Emulation of Sub-Ice Shelf Melt Forcing Using High-Fidelity E3SM Simulations
Basal melting of Antarctica’s fringing ice shelves has been identified as a significant source of uncertainty in sea level rise projections. Part of this uncertainty derives from internal variability of the coupled climate system. The uncertainty this variability imparts on ice sheet evolution has not been previously explored or quantified because of the prohibitive computational expense of running the necessary large climate model ensembles. Using data from a single, long E3SM v1 Cryosphere simulation, we develop and demonstrate techniques to generate independent realizations of ice shelf basal melting that are statistically consistent with high-fidelity simulations. These realizations maintain the regional characteristics of individual Antarctic ice shelves and local characteristics within individual ice shelves (e.g., melt rates at grounding lines versus ice shelf fronts).
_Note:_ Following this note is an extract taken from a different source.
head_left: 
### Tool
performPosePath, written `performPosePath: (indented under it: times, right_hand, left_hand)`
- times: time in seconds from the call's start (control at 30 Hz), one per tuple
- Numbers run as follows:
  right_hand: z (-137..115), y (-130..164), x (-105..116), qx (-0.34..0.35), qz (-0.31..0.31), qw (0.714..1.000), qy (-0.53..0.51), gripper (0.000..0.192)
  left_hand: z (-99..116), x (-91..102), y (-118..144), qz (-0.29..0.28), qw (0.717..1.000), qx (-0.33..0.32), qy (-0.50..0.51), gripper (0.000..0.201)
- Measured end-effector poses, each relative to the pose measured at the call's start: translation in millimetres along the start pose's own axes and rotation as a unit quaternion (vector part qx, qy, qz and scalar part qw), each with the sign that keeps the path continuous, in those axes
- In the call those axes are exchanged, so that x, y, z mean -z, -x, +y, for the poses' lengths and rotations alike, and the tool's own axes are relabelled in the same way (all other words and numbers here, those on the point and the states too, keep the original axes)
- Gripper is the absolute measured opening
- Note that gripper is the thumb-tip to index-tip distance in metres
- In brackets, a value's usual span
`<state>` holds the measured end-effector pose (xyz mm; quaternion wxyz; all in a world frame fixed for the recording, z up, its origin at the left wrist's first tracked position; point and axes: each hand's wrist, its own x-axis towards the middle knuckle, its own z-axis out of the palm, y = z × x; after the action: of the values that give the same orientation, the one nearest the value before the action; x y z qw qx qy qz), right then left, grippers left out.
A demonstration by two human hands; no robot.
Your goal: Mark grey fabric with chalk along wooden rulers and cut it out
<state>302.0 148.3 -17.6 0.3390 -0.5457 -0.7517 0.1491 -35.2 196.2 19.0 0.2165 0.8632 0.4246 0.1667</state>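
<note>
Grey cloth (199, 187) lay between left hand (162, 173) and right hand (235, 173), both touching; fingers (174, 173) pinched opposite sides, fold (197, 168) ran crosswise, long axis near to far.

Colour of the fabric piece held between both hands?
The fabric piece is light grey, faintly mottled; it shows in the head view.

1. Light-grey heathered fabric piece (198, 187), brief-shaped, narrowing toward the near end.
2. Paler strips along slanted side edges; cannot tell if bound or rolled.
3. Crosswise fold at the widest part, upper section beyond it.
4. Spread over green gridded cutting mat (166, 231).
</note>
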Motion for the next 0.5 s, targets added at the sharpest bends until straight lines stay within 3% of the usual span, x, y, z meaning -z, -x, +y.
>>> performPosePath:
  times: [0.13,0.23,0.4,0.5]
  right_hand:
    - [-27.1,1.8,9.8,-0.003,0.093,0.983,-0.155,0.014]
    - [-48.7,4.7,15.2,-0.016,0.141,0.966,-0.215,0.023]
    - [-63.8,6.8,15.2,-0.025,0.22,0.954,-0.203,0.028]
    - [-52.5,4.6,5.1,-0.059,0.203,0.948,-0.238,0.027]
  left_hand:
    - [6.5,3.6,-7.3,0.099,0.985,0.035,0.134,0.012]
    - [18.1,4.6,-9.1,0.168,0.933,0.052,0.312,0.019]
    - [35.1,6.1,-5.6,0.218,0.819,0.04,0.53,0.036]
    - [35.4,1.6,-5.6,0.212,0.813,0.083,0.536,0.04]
These new methods allow for efficient sampling and generation of a wide range of potential climate-forcing time series at a minute fraction of the cost of generating similar information via climate model ensembles. In the current example, the generated forcing time series can be used to explore and quantify the uncertainty in Antarctic ice sheet evolution that arises from internal climate variability.
The evolution of mass loss from Antarctica has been identified as a major source of uncertainty in future sea level projections. Ice shelves that fringe the continent are particularly susceptible to warming oceans, with some already thinning due to increased basal melting. Full-physics-based climate model simulations are too costly for exploring the impacts of climate variability on ice shelf melting and the ice sheet’s response. We devised a computationally efficient method for generating numerous realistic realizations of sub-ice shelf melting from a single high-fidelity climate model simulation.
Our method is applicable to other studies where the output from climate models is necessary to force a physical model of, e.g., oceans, ecosystems, the solid earth, or other components of the Earth system. These methods can significantly reduce the computational cost of generating large ensembles of climate forcing, which is a necessary step in robustly quantifying the uncertainty in Earth system model projections of future climate change.